# Hello



## Scott J (Jul 15, 2011)

Hello, I just created my profile today. I'm a member of Rio Grande Lodge #81. Originaly from Tenessee, my grandfather (mothers side) and father were both Masons. I know my grandfather was involved in the Scotish Rite not sure about dad. Hope to attend Lodge one day at my fathers lodge now that I have been raised to MM. Might just get to meet some Masons that remember him.  :thumbup:


This looks to be an interesting and informative site.


----------



## Wayfarer (Jul 15, 2011)

Hello, Scott.  I'm new here, too; not a Freemason, but wish to have that honor one day.  I'm pleased to meet you.


----------



## Scott J (Jul 15, 2011)

Ask12B1... I'm sure you'll get there.
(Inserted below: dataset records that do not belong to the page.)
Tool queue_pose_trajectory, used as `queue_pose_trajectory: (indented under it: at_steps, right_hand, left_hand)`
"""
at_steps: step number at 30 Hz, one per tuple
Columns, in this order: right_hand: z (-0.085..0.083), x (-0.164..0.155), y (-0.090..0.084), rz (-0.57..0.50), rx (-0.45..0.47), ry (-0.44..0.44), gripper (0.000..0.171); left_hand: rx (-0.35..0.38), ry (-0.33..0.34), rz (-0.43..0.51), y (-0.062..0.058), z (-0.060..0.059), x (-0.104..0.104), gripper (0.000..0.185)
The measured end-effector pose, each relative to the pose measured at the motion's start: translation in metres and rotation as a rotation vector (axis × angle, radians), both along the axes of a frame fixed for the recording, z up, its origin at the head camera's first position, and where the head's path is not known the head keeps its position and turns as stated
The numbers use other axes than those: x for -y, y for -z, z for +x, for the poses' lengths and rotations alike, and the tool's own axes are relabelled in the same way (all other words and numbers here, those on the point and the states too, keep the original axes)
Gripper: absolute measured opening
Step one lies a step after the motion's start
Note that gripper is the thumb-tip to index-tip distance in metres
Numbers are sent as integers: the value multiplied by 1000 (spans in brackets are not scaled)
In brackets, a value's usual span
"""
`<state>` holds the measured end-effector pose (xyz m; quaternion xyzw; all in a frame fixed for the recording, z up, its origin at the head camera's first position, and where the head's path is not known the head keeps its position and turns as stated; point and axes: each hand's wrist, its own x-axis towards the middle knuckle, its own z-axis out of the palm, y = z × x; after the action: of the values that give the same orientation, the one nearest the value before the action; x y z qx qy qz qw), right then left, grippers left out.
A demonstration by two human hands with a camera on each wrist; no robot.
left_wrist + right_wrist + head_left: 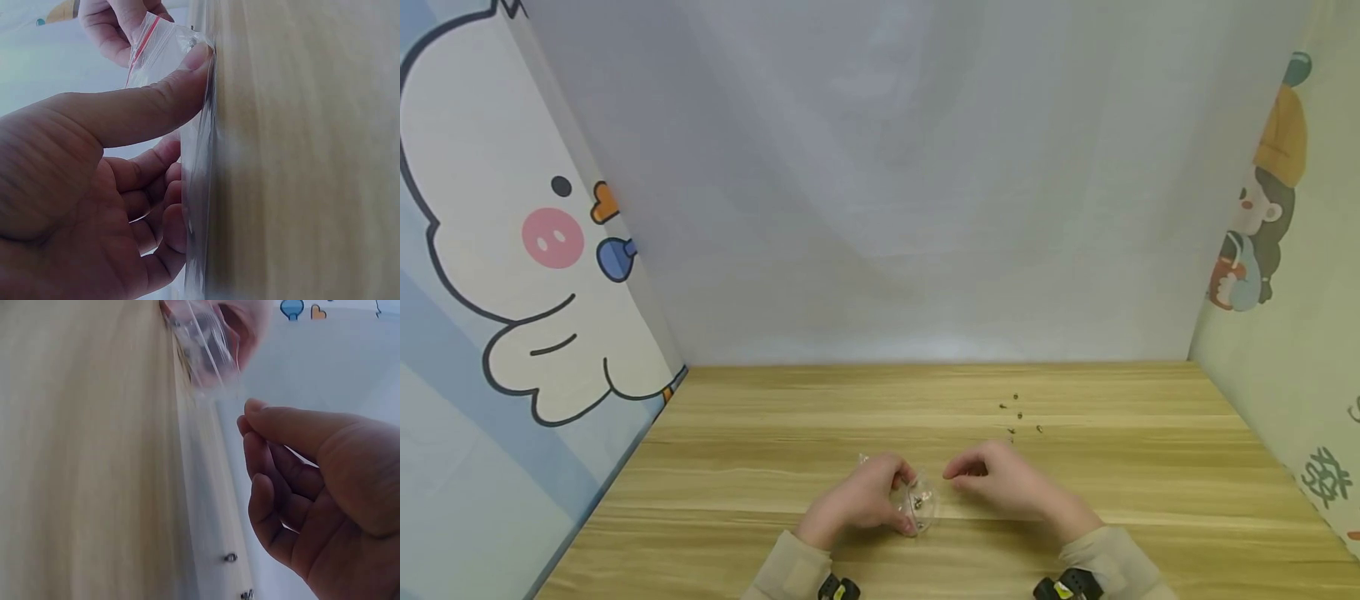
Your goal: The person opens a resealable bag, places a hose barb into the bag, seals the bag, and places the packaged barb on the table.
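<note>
A clear plastic zip bag (pixel 922 502), its red zip line visible in the left wrist view, stands on edge at the tabletop with its mouth spread. My left hand (pixel 871 496) holds it, thumb on the near side and fingers on the far side. Inside lie small metal pieces (pixel 917 503), too small to name surely. Just right of the bag, apart from it, is my right hand (pixel 998 477). Its thumb and index tips come together while the other fingers curl. Nothing shows between those tips, though a tiny piece could be hidden there.
Several small metal pieces (pixel 1019 415) lie scattered on the wooden table (pixel 760 417) beyond my right hand; one (pixel 230 557) looks ring-shaped in the right wrist view. A pale curtain (pixel 925 208) closes the back, with cartoon-printed panels at both sides.
</note>
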<state>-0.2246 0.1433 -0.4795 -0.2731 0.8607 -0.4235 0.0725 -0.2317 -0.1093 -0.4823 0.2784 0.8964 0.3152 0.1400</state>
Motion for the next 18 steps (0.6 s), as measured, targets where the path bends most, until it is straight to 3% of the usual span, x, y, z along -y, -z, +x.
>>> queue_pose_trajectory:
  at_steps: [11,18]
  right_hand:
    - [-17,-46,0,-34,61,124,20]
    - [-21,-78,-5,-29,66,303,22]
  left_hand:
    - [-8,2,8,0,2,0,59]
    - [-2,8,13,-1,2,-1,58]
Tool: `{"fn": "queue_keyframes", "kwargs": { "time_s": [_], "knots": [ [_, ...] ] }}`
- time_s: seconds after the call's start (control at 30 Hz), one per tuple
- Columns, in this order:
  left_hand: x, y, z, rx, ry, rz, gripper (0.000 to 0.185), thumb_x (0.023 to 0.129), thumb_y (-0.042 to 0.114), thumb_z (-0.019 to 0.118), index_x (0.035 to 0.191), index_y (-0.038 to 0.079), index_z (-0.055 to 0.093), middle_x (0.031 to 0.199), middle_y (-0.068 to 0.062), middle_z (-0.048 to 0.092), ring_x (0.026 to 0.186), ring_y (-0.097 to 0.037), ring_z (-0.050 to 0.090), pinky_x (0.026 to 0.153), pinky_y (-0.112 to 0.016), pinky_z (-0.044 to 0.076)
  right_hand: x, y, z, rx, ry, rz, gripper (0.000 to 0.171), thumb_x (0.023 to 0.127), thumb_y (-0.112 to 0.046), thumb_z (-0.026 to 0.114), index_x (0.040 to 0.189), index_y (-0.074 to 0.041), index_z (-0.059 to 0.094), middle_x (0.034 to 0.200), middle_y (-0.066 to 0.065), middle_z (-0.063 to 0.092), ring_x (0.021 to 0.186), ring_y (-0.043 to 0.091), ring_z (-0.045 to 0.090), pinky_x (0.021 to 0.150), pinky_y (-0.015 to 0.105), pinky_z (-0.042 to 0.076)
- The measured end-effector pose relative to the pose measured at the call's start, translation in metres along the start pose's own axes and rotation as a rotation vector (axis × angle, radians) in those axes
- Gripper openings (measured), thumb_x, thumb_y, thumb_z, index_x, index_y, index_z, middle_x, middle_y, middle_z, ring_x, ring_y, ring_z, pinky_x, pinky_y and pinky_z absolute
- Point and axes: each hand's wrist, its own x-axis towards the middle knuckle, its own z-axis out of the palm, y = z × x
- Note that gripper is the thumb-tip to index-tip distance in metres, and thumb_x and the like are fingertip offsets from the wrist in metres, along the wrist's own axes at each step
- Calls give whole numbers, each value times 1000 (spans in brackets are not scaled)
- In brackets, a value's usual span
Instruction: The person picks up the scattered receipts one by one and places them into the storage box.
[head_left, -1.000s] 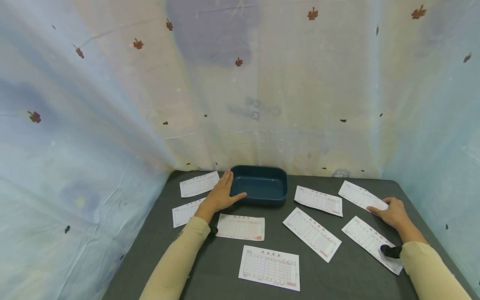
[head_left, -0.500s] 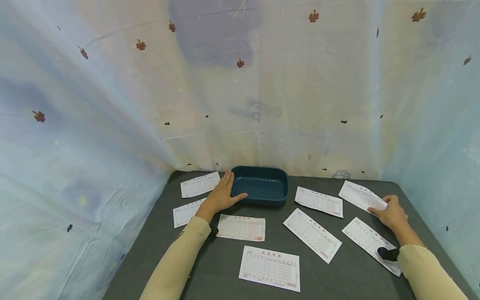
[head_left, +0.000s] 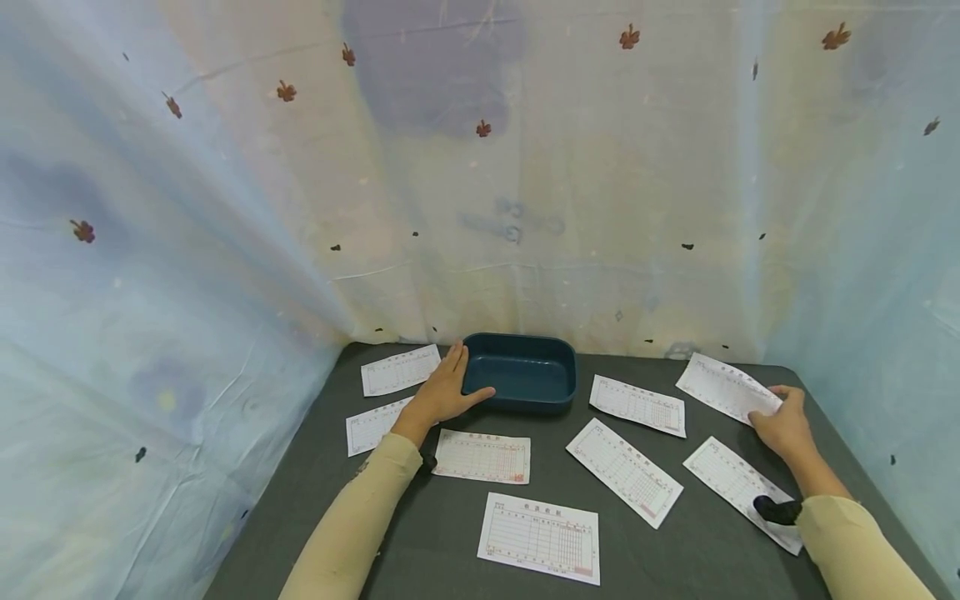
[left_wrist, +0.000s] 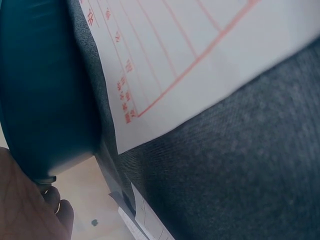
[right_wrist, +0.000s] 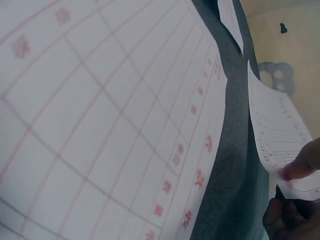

The pleasure is mine.


----------



## choppersteve03 (Jul 15, 2011)

Welcome brother!


----------



## Benton (Jul 15, 2011)

Welcome to the forum, and enjoy your stay!


----------



## Bro. Stewart P.M. (Jul 15, 2011)

Welcome to the Community!


----------



## jwhoff (Jul 15, 2011)

Welcome.  May your journey be revealing.


----------



## Scott J (Jul 16, 2011)

Thanks Brothers for all the warm welcomes. I've been doing a little reading on here and have come to the conclusion that there is probably several months worth of material on here. Time to get back to it.


----------



## Bro. Stewart P.M. (Jul 16, 2011)

Scott J said:


> Thanks Brothers for all the warm welcomes. I've been doing a little reading on here and have come to the conclusion that there is probably several months worth of material on here. Time to get back to it.



You are certainly welcome! There is a lot of useful material here on this site, and there is wealth of knowledge within the Brethren present. If you don't see the answerer to you questions, be sure to ASK!


----------



## Bro.BruceBenjamin (Jul 16, 2011)

Welcome to the forums Bro. Scott.


----------



## cacarter (Jul 16, 2011)

Welcome and have fun!


----------